Kara Swisher

Recent Posts by Kara Swisher

Ten Questions for New Yahoo CEO Marissa Mayer (This Won’t Hurt a Bit! Okay, Just a Little.)

Today will be Marissa Mayer’s first day at Yahoo as its newest fearless leader.

Besides Yahoos sighing collectively at the prospect of yet another all-hands meeting to get a gander at their latest CEO — “I should be excited, but I really can’t take another new org,” said one exhausted staffer at the news, in a common refrain — how she presents herself to investors will be on display in the company’s second-quarter earnings call later today.

Yahoo is expected to report unremarkable results, but the real draw should be to see how much Mayer will talk.

Given that she just came on board, it is unlikely Mayer will have much to say of any substance, and it’s probably in her best interest to say as little as possible until she gets the lay of the troubled land at Yahoo.
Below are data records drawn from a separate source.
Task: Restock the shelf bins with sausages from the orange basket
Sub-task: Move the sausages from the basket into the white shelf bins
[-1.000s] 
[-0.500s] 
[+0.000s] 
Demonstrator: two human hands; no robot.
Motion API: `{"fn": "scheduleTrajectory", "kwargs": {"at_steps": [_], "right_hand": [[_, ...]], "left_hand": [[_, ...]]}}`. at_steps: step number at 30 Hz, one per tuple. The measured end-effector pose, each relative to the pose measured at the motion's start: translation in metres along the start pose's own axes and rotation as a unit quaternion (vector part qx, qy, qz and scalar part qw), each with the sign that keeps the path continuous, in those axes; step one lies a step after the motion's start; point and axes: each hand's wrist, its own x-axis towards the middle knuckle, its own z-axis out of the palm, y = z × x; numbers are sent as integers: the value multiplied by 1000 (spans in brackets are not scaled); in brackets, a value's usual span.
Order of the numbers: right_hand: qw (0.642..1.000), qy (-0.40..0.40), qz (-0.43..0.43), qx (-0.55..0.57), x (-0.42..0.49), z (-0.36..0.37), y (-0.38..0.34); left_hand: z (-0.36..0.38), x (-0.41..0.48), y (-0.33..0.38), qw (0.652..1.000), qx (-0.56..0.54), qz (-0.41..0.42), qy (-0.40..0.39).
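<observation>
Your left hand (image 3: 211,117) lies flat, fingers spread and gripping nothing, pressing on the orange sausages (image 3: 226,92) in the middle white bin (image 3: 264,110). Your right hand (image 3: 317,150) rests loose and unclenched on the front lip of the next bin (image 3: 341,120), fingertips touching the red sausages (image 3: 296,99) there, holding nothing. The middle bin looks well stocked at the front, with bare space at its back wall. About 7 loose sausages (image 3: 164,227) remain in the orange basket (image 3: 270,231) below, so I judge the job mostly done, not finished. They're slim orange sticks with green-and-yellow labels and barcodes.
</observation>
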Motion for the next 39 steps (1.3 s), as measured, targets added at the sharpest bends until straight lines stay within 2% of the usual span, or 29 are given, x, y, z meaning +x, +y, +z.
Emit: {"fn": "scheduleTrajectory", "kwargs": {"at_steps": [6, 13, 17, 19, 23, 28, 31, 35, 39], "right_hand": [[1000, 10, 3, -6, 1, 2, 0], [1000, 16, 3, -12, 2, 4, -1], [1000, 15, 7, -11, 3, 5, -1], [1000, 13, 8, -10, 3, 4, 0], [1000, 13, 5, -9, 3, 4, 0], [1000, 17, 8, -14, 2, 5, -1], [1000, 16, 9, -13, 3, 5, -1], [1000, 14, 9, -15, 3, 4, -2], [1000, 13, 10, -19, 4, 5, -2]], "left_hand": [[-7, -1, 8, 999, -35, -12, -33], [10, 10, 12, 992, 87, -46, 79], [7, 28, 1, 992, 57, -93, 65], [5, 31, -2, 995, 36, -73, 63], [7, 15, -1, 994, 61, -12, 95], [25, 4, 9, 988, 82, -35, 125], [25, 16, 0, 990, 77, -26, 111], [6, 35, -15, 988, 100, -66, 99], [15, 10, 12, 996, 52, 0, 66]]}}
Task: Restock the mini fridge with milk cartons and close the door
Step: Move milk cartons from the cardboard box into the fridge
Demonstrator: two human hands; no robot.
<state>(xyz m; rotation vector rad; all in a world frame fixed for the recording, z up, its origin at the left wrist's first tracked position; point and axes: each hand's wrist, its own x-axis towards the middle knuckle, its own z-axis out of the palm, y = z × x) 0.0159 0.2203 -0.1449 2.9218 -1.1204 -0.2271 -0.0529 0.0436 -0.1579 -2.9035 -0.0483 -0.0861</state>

In fact, the less said the better, in order to dramatically lower expectations of exactly what she can pull off. Let’s be honest — the golden can-do-anything glow of Google only goes so far after leaving the Borg (see: Tim Armstrong and AOL).

And while the board wants to take its bows for managing to attract such a tech media star, and after all the noise dies down, heads down is probably the best choice; for a while, at least.

Still, I have a few questions for Mayer, with many more to come.

(FYI, I permanently live in the air vent above your office, and I ain’t going anywhere, no matter who the CEO of Yahoo is, and no matter what bare-knuckled assistant — Hey, Judy! Hi, Roxie! — is deployed to try kill me.).

So, here goes:

1. How will you attract much-needed talent to Yahoo to help you reinvigorate the company and return the innovation it sorely needs in its product offerings?

It’s one thing to say look-world-I’m-here, and quite another to make a cogent argument to Silicon Valley’s best and brightest to come join Yahoo over much more promising start-ups and even big companies. What is the principal selling point you’ll use to get people to board what I used to refer to as the S.S. Yangtanic?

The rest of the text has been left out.